Challenge 8: Transaction limits

Another pitfall of using Splunk transactions is that there is a limit on how many transactions can be returned in a query (defaults to 5000). This is problematic when we want to run SLA checks or outstanding transaction queries over longer periods of time (even as short as 16hrs). Breaking the interval down into smaller chunks can help, but it takes very keen awareness to even know it’s happening.

Challenge 9: Monitoring latency

With the job running every 5 minutes to close transactions, we have the last 5 minutes which we have to ignore in our reports and alerts. That causes some awkwardness in defining the querying intervals that made things a bit harder to understand. We’re mitigating that by providing as much clarity in the documentation as possible.

Challenge 10: Index failures

Despite all of the work above, we would still get alerts firing for no reason, or transactions not being closed.

We narrowed this down to Splunk index failures.You may have noticed at times a small warning icon on your search job saying that an indexer node was down and results may not be complete. Typical alerts and reports that look for the existence of events (e.g. errors) are not that affected by gaps in data, but where every event counts, we can’t afford to have index failures.

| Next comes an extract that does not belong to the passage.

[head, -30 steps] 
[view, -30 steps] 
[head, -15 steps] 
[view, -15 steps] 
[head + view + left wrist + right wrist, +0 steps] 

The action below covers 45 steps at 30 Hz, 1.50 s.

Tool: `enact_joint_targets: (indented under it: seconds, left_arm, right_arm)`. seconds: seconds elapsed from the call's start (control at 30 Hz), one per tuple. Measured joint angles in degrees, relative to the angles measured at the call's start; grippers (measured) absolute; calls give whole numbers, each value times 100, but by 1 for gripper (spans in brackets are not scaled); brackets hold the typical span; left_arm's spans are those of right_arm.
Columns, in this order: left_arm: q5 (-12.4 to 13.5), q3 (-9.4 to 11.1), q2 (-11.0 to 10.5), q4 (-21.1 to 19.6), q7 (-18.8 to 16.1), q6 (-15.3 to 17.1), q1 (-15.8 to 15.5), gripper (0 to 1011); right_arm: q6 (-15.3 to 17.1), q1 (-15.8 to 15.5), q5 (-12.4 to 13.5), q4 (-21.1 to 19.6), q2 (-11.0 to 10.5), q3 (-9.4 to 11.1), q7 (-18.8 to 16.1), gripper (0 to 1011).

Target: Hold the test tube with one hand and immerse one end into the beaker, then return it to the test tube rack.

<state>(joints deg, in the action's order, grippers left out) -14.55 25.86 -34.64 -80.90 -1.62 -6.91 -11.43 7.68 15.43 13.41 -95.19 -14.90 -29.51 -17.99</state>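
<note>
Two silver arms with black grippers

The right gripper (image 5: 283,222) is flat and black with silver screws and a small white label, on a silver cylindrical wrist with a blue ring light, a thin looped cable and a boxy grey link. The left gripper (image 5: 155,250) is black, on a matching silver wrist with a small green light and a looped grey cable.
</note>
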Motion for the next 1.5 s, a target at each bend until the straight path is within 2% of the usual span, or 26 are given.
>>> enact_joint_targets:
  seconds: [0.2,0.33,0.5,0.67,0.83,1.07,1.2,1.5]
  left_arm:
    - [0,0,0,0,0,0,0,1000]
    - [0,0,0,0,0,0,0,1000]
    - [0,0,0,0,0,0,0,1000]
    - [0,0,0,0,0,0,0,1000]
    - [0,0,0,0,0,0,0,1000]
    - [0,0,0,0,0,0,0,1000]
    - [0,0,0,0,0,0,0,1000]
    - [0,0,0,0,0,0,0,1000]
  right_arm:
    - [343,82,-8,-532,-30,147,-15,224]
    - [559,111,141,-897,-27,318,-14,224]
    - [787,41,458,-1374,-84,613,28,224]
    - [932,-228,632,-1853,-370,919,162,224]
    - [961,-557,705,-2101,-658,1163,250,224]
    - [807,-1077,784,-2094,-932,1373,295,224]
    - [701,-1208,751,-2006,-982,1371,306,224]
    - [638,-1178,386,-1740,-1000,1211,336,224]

For the Splunk Event Reader service, we were using the streaming endpoint, which was more than happy to return partial results without any hint of an issue. Once we switched to the regular endpoint, we were able to pick up job messages which would indicate index failures.

Still, the job itself would be marked as successful and the messages mere warnings. We decided to be aggressive and treat any message as a failure, causing the whole call to fail and forcing the Annotations Monitoring Service to retry on the same interval. This would at least give us eventual consistency of the data, while still allowing false alerts to surface.

For Splunk Alerts configured in the UI, we added the $job.messages$ field in the email body, that would indicate potential index failures.

Unfortunately we have not yet been able to fully mitigate index failures. We’re continuing to try, and Splunk are working hard to find a suitable remedy. In the meantime, we are now collecting more accurate data on these failures, that can at least help us triage false positives quicker.

Conclusions and future considerations

All in all, this was an interesting adventure that helped us understand better what Splunk can and can’t do, while also improving cross cutting functionality of the platform.

That said, we are still not in an ideal place with the level of reliability we need from Splunk.

Luckily, there are several things we can do to improve this, such as using a Kinesis data firehose or some other intermediate collection mechanism for our direct needs, with Splunk remaining there as a long term archive, or even eventually replacing Splunk altogether.